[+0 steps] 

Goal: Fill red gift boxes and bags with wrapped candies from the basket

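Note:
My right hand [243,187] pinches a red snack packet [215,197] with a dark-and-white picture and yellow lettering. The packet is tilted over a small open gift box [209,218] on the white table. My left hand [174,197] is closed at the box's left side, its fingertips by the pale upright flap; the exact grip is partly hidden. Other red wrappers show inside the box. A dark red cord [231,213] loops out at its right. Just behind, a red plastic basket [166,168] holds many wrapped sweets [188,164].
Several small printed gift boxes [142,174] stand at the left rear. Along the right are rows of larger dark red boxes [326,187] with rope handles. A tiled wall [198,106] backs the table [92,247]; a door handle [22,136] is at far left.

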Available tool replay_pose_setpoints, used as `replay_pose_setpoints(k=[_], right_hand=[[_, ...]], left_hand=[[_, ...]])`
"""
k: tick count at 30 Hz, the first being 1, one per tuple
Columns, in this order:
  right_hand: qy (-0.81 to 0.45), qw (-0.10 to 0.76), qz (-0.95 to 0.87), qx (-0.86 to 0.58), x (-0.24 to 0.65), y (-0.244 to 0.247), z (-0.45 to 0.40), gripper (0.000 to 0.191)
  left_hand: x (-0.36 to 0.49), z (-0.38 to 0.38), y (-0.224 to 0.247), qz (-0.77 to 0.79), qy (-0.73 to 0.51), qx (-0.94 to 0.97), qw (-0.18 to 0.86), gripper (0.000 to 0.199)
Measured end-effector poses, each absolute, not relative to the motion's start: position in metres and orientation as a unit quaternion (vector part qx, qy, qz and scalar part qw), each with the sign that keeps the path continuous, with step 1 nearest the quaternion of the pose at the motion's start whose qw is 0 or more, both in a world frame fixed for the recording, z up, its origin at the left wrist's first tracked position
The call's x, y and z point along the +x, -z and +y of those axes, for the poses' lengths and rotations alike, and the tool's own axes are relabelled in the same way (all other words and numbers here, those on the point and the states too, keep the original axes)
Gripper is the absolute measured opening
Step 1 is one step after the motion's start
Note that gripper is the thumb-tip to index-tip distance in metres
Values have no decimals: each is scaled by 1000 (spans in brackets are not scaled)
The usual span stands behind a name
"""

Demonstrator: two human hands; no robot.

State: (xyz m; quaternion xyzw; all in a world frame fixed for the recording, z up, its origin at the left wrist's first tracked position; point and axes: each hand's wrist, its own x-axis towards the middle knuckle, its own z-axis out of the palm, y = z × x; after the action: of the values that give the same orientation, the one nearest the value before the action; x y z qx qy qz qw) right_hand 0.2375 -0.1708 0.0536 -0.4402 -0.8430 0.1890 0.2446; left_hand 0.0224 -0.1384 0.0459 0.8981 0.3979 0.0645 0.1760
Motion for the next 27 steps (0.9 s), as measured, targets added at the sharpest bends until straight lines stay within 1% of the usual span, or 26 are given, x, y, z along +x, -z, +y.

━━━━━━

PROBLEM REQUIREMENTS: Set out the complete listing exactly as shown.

RESPONSE BELOW:
[+0 steps] 

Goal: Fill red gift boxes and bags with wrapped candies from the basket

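Note:
My right hand [243,187] pinches a red snack packet [215,197] with a dark-and-white picture and yellow lettering. The packet is tilted over a small open gift box [209,218] on the white table. My left hand [174,197] is closed at the box's left side, its fingertips by the pale upright flap; the exact grip is partly hidden. Other red wrappers show inside the box. A dark red cord [231,213] loops out at its right. Just behind, a red plastic basket [166,168] holds many wrapped sweets [188,164].
Several small printed gift boxes [142,174] stand at the left rear. Along the right are rows of larger dark red boxes [326,187] with rope handles. A tiled wall [198,106] backs the table [92,247]; a door handle [22,136] is at far left.
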
Available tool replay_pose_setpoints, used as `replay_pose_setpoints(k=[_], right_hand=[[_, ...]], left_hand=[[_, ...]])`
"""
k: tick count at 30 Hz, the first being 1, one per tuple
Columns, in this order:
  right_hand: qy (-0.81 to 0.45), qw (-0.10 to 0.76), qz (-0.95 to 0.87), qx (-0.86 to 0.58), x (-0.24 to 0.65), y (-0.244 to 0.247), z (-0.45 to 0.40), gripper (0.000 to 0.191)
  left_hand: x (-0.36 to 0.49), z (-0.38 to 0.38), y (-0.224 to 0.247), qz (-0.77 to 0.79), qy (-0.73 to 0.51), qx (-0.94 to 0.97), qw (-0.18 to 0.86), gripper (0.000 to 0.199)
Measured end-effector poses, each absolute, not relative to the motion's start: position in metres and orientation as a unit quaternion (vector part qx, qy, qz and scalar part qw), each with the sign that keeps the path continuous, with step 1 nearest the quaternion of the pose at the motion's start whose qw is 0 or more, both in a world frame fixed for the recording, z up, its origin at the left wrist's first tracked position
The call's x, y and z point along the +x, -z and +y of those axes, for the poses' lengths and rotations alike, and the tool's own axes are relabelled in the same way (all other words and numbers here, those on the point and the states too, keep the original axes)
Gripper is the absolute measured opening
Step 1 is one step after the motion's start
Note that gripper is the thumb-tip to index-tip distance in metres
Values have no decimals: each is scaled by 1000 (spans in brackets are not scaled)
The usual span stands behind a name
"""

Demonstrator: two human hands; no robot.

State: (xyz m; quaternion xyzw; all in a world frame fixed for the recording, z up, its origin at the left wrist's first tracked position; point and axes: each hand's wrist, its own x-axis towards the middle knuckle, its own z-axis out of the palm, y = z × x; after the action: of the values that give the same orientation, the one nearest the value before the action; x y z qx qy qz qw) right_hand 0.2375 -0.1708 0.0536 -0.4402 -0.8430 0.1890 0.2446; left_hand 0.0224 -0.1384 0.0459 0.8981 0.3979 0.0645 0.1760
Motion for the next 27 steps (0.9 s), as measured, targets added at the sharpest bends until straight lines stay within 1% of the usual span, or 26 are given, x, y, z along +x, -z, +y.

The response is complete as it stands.